-- Task --
Reproduce the lines below exactly. Skip images.

---+---

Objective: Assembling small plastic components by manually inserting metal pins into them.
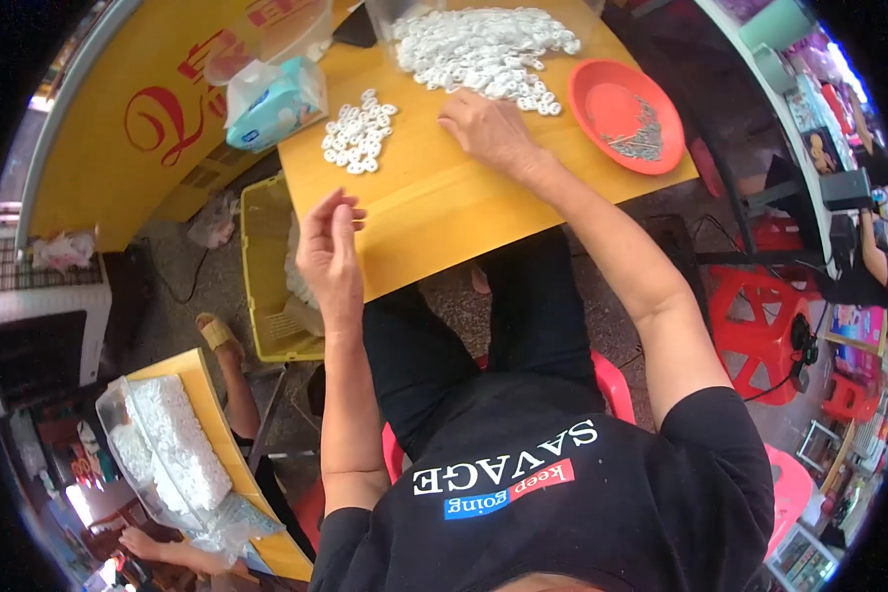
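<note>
Small white oval pieces with holes form a large pile [483, 49] at the far side of the yellow table [434, 212]. My right hand [488, 130] is at the near left edge of that pile, fingers bent down and together; whatever is in them is hidden. Over the table's left edge, my left hand [332, 247] is raised with its fingers loosely curled and a little apart, and nothing shows in it. A smaller group of white pieces [358, 136] lies beyond it. To the right, a red plate [602, 84] carries many thin metal pins [643, 138].
A tissue pack [276, 104] stands at the table's far left corner. Below that side is a yellow crate [257, 286]. Another person's hand [143, 543] is near a clear bin of white pieces [173, 444] at lower left. Red stools [760, 326] stand at right.
</note>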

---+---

-- Response below --
Objective: Assembling small plastic components by manually inserting metal pins into them.
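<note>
Small white oval pieces with holes form a large pile [483, 49] at the far side of the yellow table [434, 212]. My right hand [488, 130] is at the near left edge of that pile, fingers bent down and together; whatever is in them is hidden. Over the table's left edge, my left hand [332, 247] is raised with its fingers loosely curled and a little apart, and nothing shows in it. A smaller group of white pieces [358, 136] lies beyond it. To the right, a red plate [602, 84] carries many thin metal pins [643, 138].
A tissue pack [276, 104] stands at the table's far left corner. Below that side is a yellow crate [257, 286]. Another person's hand [143, 543] is near a clear bin of white pieces [173, 444] at lower left. Red stools [760, 326] stand at right.
</note>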

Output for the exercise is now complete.